Dari pendapat yang diungkapkan publik mengenai kedaulatan dan hak berdaulat ini bisa dikatakan sebenarnya masyarakat belum memahami secara jelas perbedaan di antara keduanya. Dalam kasus masuknya nelayan China di kawasan ZEE Laut Natuna Utara, bagi sebagian besar responden hal ini dianggap sebagai bentuk pelanggaran kedaulatan. Padahal, hal itu bukan pelanggaran kedaulatan sepanjang tidak mencuri dan mengeksploitasi hasil laut. Penangkapan ikan secara ilegal di ZEE merupakan pelanggaran hukum dan hak berdaulat. Meski demikian, cara pandang publik ini bisa dipahami sebagai ekspresi dari nasionalisme dan cinta Tanah Air.
Mendukung
Tidak heran jika kemudian semangat nasionalisme juga tampak dari hasil jajak pendapat ini. Hampir seluruh responden (91,4 persen) mendukung sikap tegas pemerintah yang menolak klaim historis China atas perairan Laut Natuna Utara. Sikap ini juga diikuti dengan penilaian separuh lebih responden yang juga setuju bahwa Indonesia tidak memiliki tumpang tindih wilayah dengan China sehingga tidak diperlukan dialog atau perundingan.
Hal lainnya yang juga didukung oleh publik adalah pernyataan pemerintah yang menegaskan Indonesia tidak akan pernah mengakui sembilan garis putus-putus (nine dash line) yang diklaim China. Sebab, menurut responden, klaim China tersebut bertentangan dengan UNCLOS 1982.
Publik juga mendukung sepenuhnya segala upaya untuk menegakkan kedaulatan dan hak berdaulat yang dimiliki Indonesia. Langkah pemerintah mengerahkan kapal-kapal Badan Keamanan Laut (Bakamla) dan Kapal Perang RI (KRI) untuk mengusir kapal China yang menangkap ikan secara ilegal di Laut Natuna Utara juga mendapat lampu hijau dari hampir semua responden.
Perkuat pertahanan
Meskipun mendukung langkah pemerintah, publik juga menyadari kasus ini menjadi pelajaran agar pemerintah lebih meningkatkan pertahanan, terutama di wilayah perbatasan. Sejauh mana kekuatan pertahanan Indonesia di perbatasan masih menjadi tanda tanya bagi publik. Hal ini tampak dari terbelahnya penilaian responden terhadap kekuatan pertahanan dan keamanan kita di laut.
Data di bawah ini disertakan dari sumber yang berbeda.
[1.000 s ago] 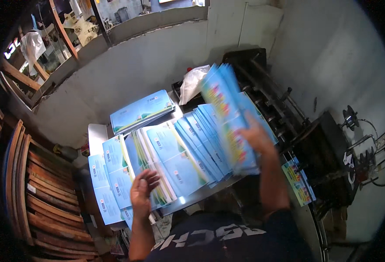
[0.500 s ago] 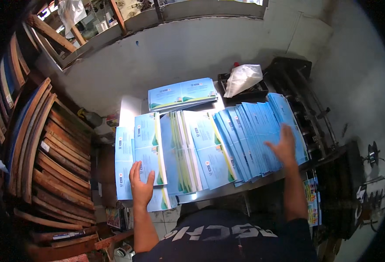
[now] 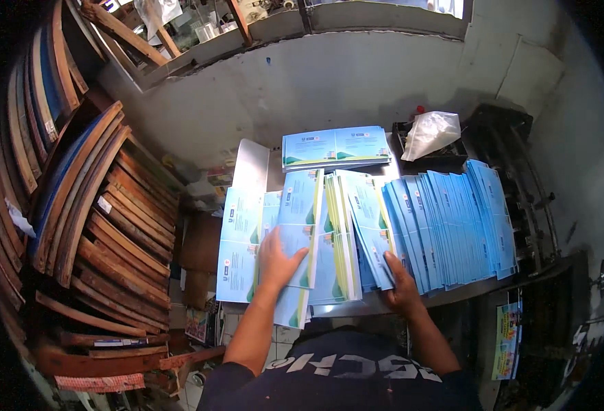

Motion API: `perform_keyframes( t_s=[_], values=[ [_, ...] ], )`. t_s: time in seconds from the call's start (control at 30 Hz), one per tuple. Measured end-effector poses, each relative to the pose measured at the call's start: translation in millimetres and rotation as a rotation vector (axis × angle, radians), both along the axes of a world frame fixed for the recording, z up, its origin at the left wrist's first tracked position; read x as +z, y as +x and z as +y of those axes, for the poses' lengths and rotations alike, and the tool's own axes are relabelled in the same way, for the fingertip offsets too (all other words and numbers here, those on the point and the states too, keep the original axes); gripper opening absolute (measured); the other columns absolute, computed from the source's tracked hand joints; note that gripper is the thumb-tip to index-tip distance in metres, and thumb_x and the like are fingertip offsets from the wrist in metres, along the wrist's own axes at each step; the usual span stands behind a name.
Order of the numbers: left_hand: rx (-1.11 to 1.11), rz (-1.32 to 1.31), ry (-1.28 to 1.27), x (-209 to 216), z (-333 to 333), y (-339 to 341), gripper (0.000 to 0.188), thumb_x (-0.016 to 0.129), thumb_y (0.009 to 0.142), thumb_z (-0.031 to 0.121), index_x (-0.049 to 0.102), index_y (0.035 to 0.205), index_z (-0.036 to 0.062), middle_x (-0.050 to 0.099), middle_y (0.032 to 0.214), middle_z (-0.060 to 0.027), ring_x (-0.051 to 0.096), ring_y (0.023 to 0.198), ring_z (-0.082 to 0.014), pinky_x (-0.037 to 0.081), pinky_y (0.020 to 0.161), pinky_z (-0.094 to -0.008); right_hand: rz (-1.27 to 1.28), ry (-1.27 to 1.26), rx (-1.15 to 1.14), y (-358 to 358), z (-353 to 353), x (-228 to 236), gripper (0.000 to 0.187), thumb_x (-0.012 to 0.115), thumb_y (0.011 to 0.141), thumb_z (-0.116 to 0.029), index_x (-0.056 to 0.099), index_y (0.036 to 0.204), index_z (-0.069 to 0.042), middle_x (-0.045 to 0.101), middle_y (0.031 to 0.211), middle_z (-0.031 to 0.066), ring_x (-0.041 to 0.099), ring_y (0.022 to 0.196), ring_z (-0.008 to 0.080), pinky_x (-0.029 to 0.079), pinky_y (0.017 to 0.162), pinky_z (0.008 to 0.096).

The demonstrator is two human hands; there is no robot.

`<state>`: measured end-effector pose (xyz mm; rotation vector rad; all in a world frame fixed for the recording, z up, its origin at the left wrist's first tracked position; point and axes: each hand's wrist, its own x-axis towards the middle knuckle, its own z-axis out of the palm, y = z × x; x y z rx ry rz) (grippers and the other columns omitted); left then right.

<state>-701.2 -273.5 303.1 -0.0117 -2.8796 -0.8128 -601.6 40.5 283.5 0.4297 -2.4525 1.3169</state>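
Blue printed sheets with green hill pictures cover the table in overlapping piles. My left hand [image 3: 276,262] lies open, thumb spread, on a sheet [image 3: 298,216] left of the middle. At the near edge of a printed sheet [image 3: 369,219], right of the middle, my right hand [image 3: 400,286] has its thumb on top and its fingers curled out of sight below. Between the hands several yellow-edged sheets [image 3: 340,253] overlap in a narrow band. A long fanned row of blue sheets [image 3: 452,226] spreads to the right. More sheets [image 3: 237,236] lie at the far left.
A neat stack of the same sheets [image 3: 336,148] sits at the back. Beside it stands a black tray [image 3: 446,156] with a white plastic bag [image 3: 430,137] on it. Wooden frames [image 3: 120,240] fill racks at left. Dark machinery [image 3: 531,205] borders the table on the right.
My right hand has come left and down from the fanned row to the near edge of a sheet by the middle. My left hand has slid farther onto the left sheets. The view has shifted left.
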Motion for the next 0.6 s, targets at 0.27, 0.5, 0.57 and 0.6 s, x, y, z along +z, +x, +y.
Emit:
perform_keyframes(
  t_s=[0.27, 0.5, 0.57, 0.6],
  values=[
    [0.139, -0.386, 0.739, 9, -3, -25, 0.094, 0.083, 0.075, 0.024, 0.027, 0.144, -0.0060, 0.063, 0.103, -0.0175, 0.063, 0.080, -0.0188, 0.052, 0.069, -0.0309, -0.208, -0.967, -0.427, -6, -8, -7, 0.031, 0.058, 0.098, -0.021, 0.062, 0.115, 0.004, 0.067, 0.111, 0.0101, 0.061, 0.096, 0.0197, 0.048, 0.083, 0.0336],
    [0.038, -0.431, 0.633, 2, 12, -7, 0.072, 0.080, 0.080, 0.028, 0.047, 0.130, -0.0113, 0.064, 0.086, -0.0057, 0.058, 0.072, -0.0112, 0.048, 0.065, -0.0244, -0.229, -0.765, -0.367, -3, 3, 6, 0.018, 0.061, 0.095, -0.011, 0.064, 0.106, 0.003, 0.066, 0.105, 0.0070, 0.061, 0.096, 0.0167, 0.047, 0.086, 0.0311],
    [-0.016, -0.294, 0.501, -3, 24, 0, 0.071, 0.080, 0.080, 0.029, 0.048, 0.129, -0.0118, 0.064, 0.088, -0.0075, 0.059, 0.074, -0.0119, 0.050, 0.068, -0.0258, -0.365, -0.830, -0.422, 0, 3, 6, 0.018, 0.064, 0.093, -0.009, 0.064, 0.107, 0.002, 0.067, 0.102, 0.0058, 0.062, 0.090, 0.0152, 0.048, 0.081, 0.0302],
    [-0.004, -0.290, 0.466, -4, 29, 4, 0.075, 0.079, 0.076, 0.038, 0.052, 0.128, -0.0096, 0.067, 0.096, -0.0162, 0.064, 0.089, -0.0224, 0.052, 0.076, -0.0337, -0.363, -0.826, -0.425, 0, 3, 8, 0.018, 0.064, 0.093, -0.009, 0.064, 0.107, 0.002, 0.067, 0.102, 0.0058, 0.062, 0.090, 0.0152, 0.048, 0.081, 0.0302]
  ],
)
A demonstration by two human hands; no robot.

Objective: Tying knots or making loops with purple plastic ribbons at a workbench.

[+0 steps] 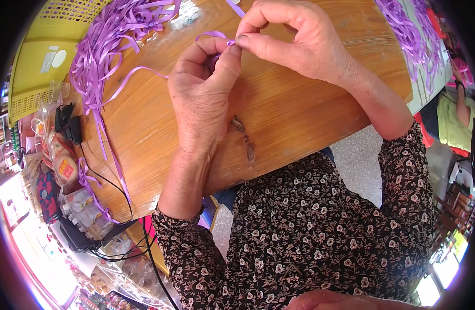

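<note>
My left hand is closed, its thumb and forefinger pinching a narrow purple ribbon. Part of the ribbon is tucked inside the curled fingers, and a loop of it rises behind them. My right hand meets the left at the fingertips, thumb and forefinger pressed together on the same small bit of ribbon. Whether there is a knot at that spot is too small to tell. Both hands are above the wooden table. A big heap of purple ribbons lies to the left of my left hand.
A yellow-green perforated basket stands at the far left. Below it are a black power adapter with its cord, and plastic bags. More purple ribbons hang over the table's right side. A person in a yellow-green top is beyond.
</note>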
Lebih dari separuh responden (54,7 persen) menyatakan kekuatan hankam Indonesia masih lemah, sedangkan sebagian responden lainnya (42,5 persen) menyatakan sebaliknya.
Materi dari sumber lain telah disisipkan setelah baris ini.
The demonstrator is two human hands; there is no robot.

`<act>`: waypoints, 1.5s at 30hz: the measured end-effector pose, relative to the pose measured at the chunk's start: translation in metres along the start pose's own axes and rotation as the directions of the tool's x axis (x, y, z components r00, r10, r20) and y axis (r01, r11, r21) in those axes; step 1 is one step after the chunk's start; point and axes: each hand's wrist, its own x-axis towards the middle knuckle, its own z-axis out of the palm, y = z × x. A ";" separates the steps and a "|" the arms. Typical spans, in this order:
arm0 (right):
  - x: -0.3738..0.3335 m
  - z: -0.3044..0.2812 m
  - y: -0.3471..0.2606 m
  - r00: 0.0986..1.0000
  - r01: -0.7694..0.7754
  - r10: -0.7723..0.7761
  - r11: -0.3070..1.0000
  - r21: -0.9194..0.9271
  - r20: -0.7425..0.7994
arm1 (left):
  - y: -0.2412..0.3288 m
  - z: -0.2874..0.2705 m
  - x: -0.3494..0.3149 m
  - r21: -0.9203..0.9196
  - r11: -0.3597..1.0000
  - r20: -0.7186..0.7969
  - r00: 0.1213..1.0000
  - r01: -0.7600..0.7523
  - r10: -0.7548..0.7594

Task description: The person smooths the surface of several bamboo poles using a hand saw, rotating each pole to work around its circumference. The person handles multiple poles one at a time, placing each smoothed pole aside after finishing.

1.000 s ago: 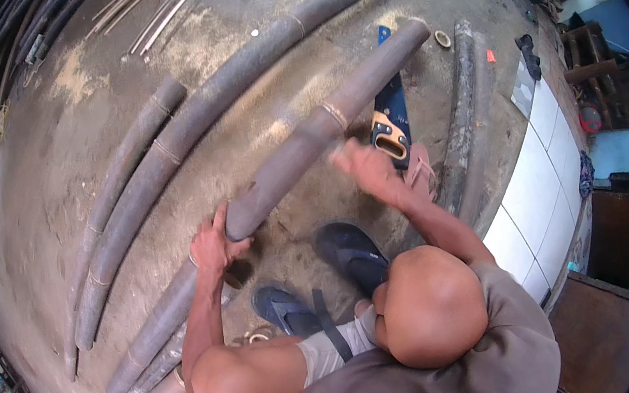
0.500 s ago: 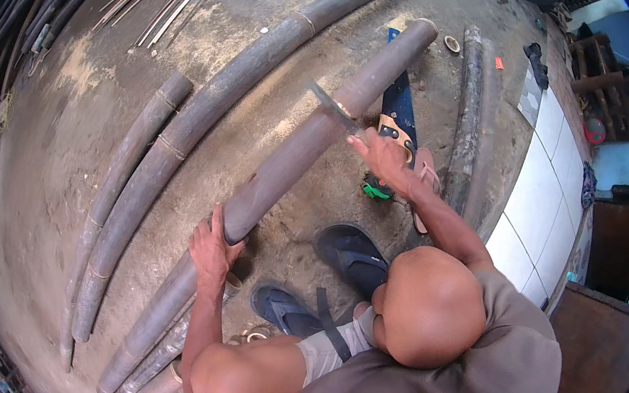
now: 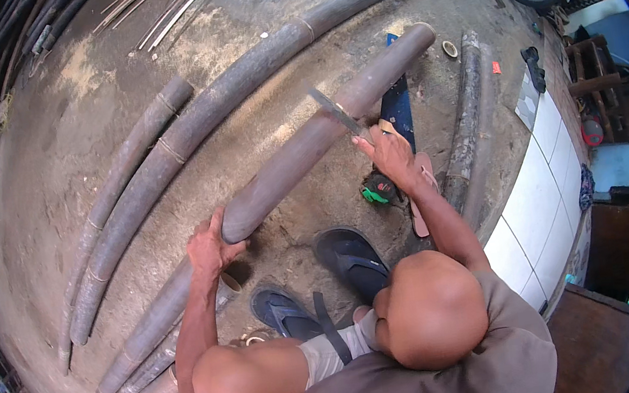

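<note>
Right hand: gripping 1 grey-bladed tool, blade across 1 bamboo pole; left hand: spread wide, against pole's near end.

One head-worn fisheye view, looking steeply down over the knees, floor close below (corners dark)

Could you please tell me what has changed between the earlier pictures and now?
The right hand, blurred one second ago, has moved rightward and covers more of the handle of the saw. The blade in that hand, not distinguishable at first, now crosses the bamboo pole near its joint. The tape measure has come into view. The left hand stays at the pole's near end.
</note>
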 end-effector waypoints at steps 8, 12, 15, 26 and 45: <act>-0.004 0.029 0.031 0.985 0.164 -0.170 0.966 -0.201 -0.015 | 0.006 0.008 -0.008 0.036 0.999 -0.112 0.993 -0.031 0.035; 0.006 0.051 0.038 0.966 0.251 -0.220 0.923 -0.290 0.134 | -0.007 0.014 -0.012 0.078 0.997 -0.149 0.988 -0.017 0.029; -0.004 0.045 0.002 0.914 0.400 -0.324 0.826 -0.397 0.245 | -0.007 0.002 -0.011 0.057 0.998 -0.110 0.994 -0.005 0.011; 0.008 0.010 0.007 0.999 -0.030 0.030 0.999 -0.021 -0.024 | -0.004 -0.019 0.008 -0.103 0.994 0.064 0.997 0.047 -0.040; 0.018 0.012 -0.031 0.973 -0.085 0.068 0.994 0.067 0.223 | -0.012 -0.038 0.020 -0.309 0.943 0.217 0.975 0.120 -0.053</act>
Beragam konflik di wilayah perbatasan dengan negara tetangga, terutama di wilayah perairan, memang tidak bisa dihindari. Potensi hasil laut, termasuk kekayaan minyak yang terkandung di dalamnya, merupakan target kepemilikan dari tiap negara yang batas wilayahnya saling bersinggungan. Meskipun demikian, pada kasus klaim China atas wilayah ZEE Indonesia di Laut Natuna Utara ini sebagian besar responden (81,6 persen) meyakini akan dapat diselesaikan secara damai.
Penyelesaian dengan cara damai ini diikuti dengan penegasan bahwa wilayah ZEE Indonesia di perairan Natuna Utara tetap harus dipertahankan sebagai hak berdaulat Indonesia. Selain itu, publik juga berharap pemerintah untuk meningkatkan aktivitas, baik pertahanan maupun sosial ekonomi, untuk memperkuat hak berdaulat Indonesia di wilayah Natuna Utara. Bagaimanapun kasus klaim China ini menjadi momentum bagi Indonesia untuk meneguhkan kembali hak berdaulatnya.